Bolsonaro did not create Amazonian plunder and crime. Yet from downgrading Brazil’s benchmark forest monitoring program to swapping out the government’s career indigenous experts with military “Men Friday” with no knowledge of the issue, few Brazilian leaders have done less to contain it. The mystery is that, even as his government has always championed Amazon frontiersmen, it has done little to better their lot beyond rail at environmental safeguards and look away from those who would violate them.

A recent study by the Igarapé Institute, a think tank where I consult, uncovered a remarkably resilient understory of sketchy merchants and markets, where legal and illegal goods mingle and mesh.

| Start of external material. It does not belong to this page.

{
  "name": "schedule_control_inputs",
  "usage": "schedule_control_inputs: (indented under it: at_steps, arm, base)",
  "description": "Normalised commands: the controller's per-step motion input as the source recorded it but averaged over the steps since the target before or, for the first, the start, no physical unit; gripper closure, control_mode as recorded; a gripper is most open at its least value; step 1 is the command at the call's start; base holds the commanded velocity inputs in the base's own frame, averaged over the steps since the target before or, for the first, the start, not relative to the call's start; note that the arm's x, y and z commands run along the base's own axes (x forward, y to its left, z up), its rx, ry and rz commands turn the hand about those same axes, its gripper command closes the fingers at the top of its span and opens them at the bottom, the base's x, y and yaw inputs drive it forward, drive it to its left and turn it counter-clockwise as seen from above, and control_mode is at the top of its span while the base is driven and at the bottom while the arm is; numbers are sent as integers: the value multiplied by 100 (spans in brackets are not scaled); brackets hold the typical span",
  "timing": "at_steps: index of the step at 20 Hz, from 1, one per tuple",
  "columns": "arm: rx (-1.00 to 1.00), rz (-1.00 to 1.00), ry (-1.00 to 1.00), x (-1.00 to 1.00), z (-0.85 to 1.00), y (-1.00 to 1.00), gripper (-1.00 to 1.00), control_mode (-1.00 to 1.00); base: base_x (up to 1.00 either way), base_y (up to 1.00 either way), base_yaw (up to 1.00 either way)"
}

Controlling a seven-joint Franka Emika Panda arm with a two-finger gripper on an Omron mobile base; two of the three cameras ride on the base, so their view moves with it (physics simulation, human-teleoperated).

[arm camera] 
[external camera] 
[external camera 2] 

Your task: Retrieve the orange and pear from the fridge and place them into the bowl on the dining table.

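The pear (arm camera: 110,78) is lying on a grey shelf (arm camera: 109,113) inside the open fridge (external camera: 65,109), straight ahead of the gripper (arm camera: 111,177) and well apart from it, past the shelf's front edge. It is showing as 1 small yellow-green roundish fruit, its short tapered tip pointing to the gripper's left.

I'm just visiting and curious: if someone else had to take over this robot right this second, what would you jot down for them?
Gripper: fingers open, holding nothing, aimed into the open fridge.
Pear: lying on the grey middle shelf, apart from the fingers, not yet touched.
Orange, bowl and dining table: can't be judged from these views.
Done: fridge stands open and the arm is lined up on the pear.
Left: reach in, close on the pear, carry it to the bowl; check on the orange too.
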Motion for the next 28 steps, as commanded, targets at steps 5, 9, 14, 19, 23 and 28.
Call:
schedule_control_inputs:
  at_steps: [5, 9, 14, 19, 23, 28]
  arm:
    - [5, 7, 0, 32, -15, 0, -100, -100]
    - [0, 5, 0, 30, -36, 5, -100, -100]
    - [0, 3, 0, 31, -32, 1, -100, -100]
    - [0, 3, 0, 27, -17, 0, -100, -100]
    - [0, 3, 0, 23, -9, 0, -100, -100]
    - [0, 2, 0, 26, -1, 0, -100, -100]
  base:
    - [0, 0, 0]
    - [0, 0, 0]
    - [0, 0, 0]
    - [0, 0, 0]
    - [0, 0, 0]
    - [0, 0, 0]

Neither the 369 federal interventions across the Brazilian Amazon between 2016 and 2021 nor the more than 100 special military operations carried out from 2018 through 2021 succeeded in reducing environmental crimes or violence.

Little wonder that lethal violence in Brazil has shifted sharply north in recent years, with Amazon municipalities logging rates of lethal violence more than 40 percent greater in 2020 than other municipalities nationwide, according to the Brazilian Forum on Public Safety. Brazil saw 20 environmental defenders slain in 2020, the fourth-most dangerous country for those advocating for forests and their inhabitants.

Catching the Amazon triggermen is the easy part. The problem is the milieu of miscreants who thrive with impunity under the canopy.

Pereira and Phillips were on to that story. There is much more to tell.

Mac Margolis, an adviser to the Brazilian Igarapé Institute, writes frequently about Latin America. He is the author of “The Last New World: The Conquest of the Amazon Frontier”.